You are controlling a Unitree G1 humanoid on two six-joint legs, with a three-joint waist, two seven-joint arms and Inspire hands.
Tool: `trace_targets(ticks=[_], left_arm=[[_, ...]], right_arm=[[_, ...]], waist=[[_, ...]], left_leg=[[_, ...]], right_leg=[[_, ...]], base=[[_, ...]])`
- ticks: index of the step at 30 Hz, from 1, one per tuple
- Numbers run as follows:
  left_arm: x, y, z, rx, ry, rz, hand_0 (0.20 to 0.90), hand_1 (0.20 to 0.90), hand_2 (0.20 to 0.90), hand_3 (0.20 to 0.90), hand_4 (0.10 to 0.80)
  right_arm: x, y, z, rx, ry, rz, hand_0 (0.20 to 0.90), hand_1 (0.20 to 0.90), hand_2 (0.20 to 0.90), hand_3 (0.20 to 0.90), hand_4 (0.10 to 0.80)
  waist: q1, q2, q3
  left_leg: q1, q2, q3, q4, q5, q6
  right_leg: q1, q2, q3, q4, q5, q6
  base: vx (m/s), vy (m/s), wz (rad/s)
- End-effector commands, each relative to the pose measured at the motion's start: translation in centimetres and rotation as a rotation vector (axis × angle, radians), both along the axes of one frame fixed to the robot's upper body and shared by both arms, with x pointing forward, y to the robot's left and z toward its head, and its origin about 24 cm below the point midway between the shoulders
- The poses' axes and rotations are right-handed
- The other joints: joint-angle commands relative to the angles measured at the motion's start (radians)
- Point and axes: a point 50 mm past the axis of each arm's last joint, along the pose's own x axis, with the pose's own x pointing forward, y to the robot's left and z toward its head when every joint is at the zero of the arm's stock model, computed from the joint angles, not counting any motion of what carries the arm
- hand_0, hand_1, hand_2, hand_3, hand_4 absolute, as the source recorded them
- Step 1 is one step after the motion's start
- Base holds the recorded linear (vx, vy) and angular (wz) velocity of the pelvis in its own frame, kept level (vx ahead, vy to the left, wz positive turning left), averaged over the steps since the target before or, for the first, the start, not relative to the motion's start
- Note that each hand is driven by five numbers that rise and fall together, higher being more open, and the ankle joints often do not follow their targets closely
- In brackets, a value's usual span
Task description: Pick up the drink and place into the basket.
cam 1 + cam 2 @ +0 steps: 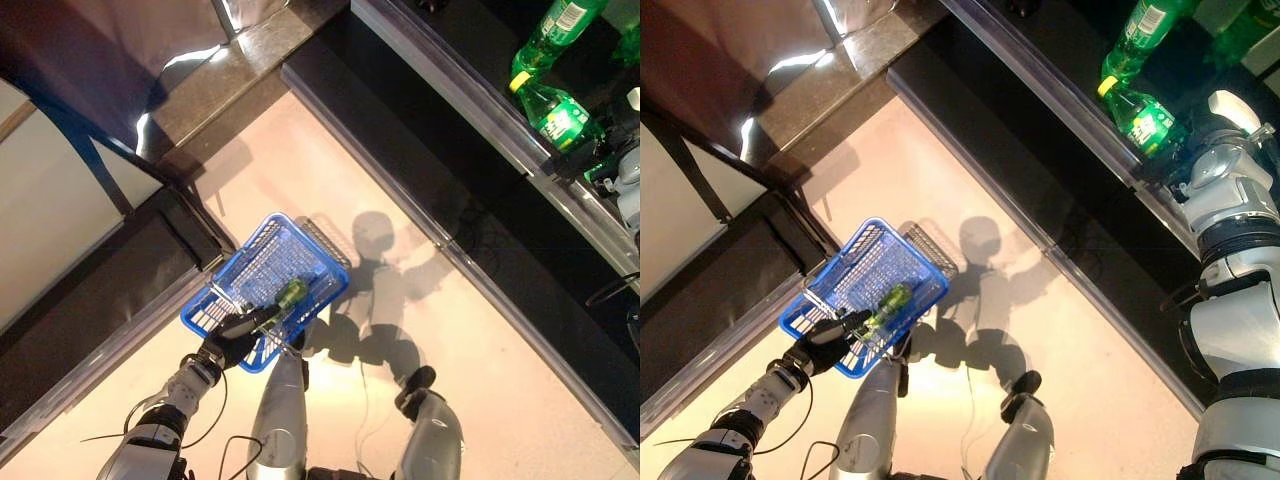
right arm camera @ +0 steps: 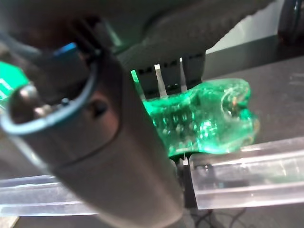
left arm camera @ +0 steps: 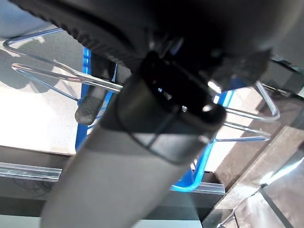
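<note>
Reaching toward the shelf (image 1: pixel 1060 90), the right hand (image 2: pixel 142 156) sits against a green bottle (image 2: pixel 209 123), its grasp impossible to judge, while the left hand (image 1: pixel 232 338) grips the blue basket (image 1: pixel 250 262), which already holds one bottle (image 1: pixel 291 294). A firm wrap around the bottle's body should come before lifting; no label text is legible.

Count of objects by kind.
One blue basket (image 1: pixel 262 262) holds one green bottle (image 1: pixel 291 294); two more green bottles, one upper (image 1: pixel 1137 38) and one lower (image 1: pixel 1144 120), lie on one dark shelf (image 1: pixel 1060 75). Two robot hands show: left hand (image 1: pixel 827 335), right hand (image 2: pixel 95 123).
</note>
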Motion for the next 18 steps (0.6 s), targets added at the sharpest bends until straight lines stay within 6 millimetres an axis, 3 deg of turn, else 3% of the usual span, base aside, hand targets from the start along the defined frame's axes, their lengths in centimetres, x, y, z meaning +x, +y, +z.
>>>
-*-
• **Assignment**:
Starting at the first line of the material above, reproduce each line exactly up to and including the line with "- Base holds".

• **Problem solution**:
You are controlling a Unitree G1 humanoid on two six-joint legs, with a three-joint waist, two seven-joint arms and Inspire hands.
Tool: `trace_targets(ticks=[_], left_arm=[[_, ...]], right_arm=[[_, ...]], waist=[[_, ...]], left_leg=[[_, ...]], right_leg=[[_, ...]], base=[[_, ...]])`
- ticks: index of the step at 30 Hz, from 1, one per tuple
- Numbers run as follows:
  left_arm: x, y, z, rx, ry, rz, hand_0 (0.20 to 0.90), hand_1 (0.20 to 0.90), hand_2 (0.20 to 0.90), hand_3 (0.20 to 0.90), hand_4 (0.10 to 0.80)
  right_arm: x, y, z, rx, ry, rz, hand_0 (0.20 to 0.90), hand_1 (0.20 to 0.90), hand_2 (0.20 to 0.90), hand_3 (0.20 to 0.90), hand_4 (0.10 to 0.80)
  waist: q1, q2, q3
  left_leg: q1, q2, q3, q4, q5, q6
  right_leg: q1, q2, q3, q4, q5, q6
  base: vx (m/s), vy (m/s), wz (rad/s)
- End-effector commands, each relative to the pose measured at the motion's start: translation in centimetres and rotation as a rotation vector (axis × angle, radians), both along the axes of one frame fixed to the robot's upper body and shared by both arms, with x pointing forward, y to the robot's left and z toward its head, and its origin about 24 cm below the point midway between the shoulders
- The poses' axes and rotations are right-handed
- The other joints: joint-angle commands relative to the angles measured at the motion's start (radians)
- Point and axes: a point 50 mm past the axis of each arm's last joint, along the pose's own x axis, with the pose's own x pointing forward, y to the robot's left and z toward its head when every joint is at the zero of the arm's stock model, computed from the joint angles, not counting any motion of what carries the arm
- hand_0, hand_1, hand_2, hand_3, hand_4 absolute, as the source recorded them
- Step 1 is one step after the motion's start
- Base holds the recorded linear (vx, vy) and angular (wz) velocity of the pelvis in its own frame, kept level (vx ahead, vy to the left, wz positive turning left), averaged over the steps since the target before or, for the first, the start, not relative to the motion's start

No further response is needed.